Carpal tunnel syndrome is a prevailing condition that causes numbness, tingling and other symptoms in the hand and arm. Carpal tunnel syndrome takes place when the nerves of the hand (also known as the median nerve) are constricted and compressed as it travels through the wrist along the carpal tunnel. The carpal tunnel protects the median nerve and flexor tendons that bend the fingers and thumb. A carpel tunnel is a narrow passageway on the palm side of the wrist. The carpal tunnel protects the median nerve and flexor tendons that bend the fingers and thumb.
In most patients, carpal tunnel syndrome gets worse over time, therefore an early diagnosis and treatment is necessary. Over time, the obstruction of the carpel tunnel exerts abnormal pressure on the nerves which results in pain, numbness, tingling, and weakness in the hand. The early symptoms can often be relieved with simple measures like wearing a wrist splint or avoiding certain activities. But, in case when the condition lasts too long, a surgery to take pressure off the median nerve may be recommended for some patients in order to avoid permanent damage. Carpal Tunnel rarely causes permanent nerve damage. Permanent, irreversible nerve damage is possible with Carpal Tunnel Syndrome. However, Carpal tunnel syndrome usually isn’t very serious. With treatment, the pain will typically go away and you’ll have no lasting damage to your hand or wrist.
Carpal tunnel syndrome symptoms usually start gradually. The first symptoms often include numbness or tingling in your thumb, index and middle fingers that comes and goes. Carpal tunnel syndrome may also cause discomfort in your wrist and the palm of your hand. These symptoms often occur while holding a steering wheel, phone or newspaper. The sensation may wake you from sleep. Many people “shake out” their hands to try to get rid of the numbness, but this feeling may become constant over time.

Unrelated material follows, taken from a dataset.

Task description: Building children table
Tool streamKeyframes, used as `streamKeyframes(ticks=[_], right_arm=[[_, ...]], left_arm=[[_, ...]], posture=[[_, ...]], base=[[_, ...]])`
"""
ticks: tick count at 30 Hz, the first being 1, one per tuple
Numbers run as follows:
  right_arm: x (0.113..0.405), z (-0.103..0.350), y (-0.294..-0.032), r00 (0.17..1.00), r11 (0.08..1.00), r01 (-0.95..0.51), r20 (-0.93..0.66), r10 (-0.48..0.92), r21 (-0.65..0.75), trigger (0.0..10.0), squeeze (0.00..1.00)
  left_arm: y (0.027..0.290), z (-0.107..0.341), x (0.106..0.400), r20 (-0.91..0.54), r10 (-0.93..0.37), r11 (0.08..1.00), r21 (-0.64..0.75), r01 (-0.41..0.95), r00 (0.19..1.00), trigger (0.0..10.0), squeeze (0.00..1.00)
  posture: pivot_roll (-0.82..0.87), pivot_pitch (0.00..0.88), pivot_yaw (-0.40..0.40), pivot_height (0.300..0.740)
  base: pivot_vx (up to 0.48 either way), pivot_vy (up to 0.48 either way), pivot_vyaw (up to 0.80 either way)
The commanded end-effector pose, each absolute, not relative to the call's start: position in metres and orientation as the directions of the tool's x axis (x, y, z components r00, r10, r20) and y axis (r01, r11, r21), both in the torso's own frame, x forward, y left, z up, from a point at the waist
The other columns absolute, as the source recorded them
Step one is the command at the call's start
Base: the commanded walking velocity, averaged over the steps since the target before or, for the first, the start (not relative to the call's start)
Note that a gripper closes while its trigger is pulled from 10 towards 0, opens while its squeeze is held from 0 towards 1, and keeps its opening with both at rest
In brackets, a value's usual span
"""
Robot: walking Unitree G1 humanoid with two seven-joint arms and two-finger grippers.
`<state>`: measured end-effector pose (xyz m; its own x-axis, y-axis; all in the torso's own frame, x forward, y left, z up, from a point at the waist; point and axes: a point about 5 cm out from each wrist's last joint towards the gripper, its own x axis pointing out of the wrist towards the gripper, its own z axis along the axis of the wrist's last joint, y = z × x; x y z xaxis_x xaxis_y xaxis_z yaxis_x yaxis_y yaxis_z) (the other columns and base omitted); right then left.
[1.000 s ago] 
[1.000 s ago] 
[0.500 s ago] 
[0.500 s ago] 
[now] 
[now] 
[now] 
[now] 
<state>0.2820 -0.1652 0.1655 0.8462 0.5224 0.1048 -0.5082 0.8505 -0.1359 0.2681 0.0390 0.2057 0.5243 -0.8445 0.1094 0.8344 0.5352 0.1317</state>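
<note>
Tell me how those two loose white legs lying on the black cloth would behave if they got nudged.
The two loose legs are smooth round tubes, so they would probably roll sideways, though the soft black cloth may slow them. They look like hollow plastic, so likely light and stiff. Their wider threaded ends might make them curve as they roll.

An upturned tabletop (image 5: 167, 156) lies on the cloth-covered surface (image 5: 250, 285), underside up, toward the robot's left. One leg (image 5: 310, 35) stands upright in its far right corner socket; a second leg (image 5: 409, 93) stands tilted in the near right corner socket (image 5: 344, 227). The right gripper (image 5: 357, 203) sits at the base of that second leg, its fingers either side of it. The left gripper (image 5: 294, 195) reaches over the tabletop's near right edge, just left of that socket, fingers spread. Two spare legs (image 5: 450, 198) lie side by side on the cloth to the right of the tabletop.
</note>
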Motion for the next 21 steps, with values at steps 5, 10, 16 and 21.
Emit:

The most common causes include:
- Anatomic factors
- Nerve-damaging conditions
- Inflammatory conditions
- Alterations in the balance of body fluids
- Other medical factors
- Workplace factors
- Reduce your force and relax your grip
- Take frequent breaks
- Watch your form
- Improve your posture
- Change your computer mouse
- Keep your hands warm
Visit the doctor if you you observe persistent signs and symptoms suggestive of carpal tunnel syndrome that interfere with your normal activities and sleep patterns. Permanent nerve and muscle damage can occur without treatment hence, making it more worse!